## Given information
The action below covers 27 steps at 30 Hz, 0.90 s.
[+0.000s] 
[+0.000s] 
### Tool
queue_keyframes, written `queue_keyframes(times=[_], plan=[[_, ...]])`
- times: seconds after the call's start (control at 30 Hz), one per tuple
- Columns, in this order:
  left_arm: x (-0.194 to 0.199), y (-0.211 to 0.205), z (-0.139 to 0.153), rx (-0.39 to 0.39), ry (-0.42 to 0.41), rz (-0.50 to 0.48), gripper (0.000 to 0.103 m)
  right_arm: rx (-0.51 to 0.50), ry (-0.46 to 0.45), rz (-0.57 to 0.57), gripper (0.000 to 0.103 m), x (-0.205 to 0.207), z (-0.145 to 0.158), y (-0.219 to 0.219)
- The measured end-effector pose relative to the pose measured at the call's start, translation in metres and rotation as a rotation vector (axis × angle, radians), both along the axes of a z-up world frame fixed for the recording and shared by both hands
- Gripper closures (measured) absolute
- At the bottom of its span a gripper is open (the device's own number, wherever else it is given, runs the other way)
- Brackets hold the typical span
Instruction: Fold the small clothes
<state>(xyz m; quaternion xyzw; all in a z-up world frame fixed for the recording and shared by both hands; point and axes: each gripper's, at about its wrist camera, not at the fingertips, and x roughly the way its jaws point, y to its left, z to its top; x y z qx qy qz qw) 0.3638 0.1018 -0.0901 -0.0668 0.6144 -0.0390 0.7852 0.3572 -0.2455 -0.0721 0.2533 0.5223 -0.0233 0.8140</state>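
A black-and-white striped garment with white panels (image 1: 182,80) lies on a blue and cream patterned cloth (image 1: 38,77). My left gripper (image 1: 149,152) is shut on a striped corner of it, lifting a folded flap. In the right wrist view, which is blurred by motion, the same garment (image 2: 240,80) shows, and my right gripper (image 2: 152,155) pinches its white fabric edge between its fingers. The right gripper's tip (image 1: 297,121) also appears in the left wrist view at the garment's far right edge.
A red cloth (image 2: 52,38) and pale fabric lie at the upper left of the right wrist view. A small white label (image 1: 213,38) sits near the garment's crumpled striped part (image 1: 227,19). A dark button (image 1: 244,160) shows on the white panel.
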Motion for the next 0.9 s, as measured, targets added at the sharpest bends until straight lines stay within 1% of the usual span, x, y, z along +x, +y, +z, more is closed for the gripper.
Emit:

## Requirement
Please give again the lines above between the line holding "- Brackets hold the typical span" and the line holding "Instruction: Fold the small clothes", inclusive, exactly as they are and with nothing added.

## Answer box
- Brackets hold the typical span
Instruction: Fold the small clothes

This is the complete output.